**Exercise prompt**
Whenever a line in the listing contains "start", copy that line.

════════════════════

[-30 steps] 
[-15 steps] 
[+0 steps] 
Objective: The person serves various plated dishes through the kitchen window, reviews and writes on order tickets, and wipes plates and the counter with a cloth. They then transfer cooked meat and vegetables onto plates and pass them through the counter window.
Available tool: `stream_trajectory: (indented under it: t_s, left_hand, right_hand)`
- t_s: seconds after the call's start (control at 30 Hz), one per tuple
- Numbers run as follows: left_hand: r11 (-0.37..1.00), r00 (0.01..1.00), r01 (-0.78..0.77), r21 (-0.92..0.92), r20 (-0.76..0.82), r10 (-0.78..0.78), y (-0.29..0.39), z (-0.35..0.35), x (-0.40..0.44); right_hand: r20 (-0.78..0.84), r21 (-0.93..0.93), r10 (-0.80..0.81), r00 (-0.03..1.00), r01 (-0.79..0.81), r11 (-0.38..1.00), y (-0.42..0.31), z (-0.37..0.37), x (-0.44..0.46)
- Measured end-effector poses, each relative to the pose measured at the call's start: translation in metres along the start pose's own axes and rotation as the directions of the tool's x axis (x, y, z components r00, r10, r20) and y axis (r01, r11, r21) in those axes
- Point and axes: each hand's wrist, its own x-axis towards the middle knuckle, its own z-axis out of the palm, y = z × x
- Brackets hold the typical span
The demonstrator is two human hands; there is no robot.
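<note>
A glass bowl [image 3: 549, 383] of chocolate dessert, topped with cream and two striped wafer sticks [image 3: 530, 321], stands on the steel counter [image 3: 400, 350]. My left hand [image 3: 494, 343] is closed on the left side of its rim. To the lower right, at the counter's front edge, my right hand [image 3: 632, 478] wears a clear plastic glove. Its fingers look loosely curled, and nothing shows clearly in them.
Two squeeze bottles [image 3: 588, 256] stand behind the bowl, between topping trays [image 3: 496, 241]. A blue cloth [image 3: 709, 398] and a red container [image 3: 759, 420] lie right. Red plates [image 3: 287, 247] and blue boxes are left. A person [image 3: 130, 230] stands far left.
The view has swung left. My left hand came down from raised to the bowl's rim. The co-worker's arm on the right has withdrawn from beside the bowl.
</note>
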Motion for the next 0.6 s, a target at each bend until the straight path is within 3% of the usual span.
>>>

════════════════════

**Your solution**
- t_s: seconds after the call's start (control at 30 Hz), one per tuple
- Measured end-effector poses, each relative to the pose measured at the call's start: translation in metres along the start pose's own axes and rotation as the directions of the tool's x axis (x, y, z components r00, r10, r20) and y axis (r01, r11, r21) in those axes

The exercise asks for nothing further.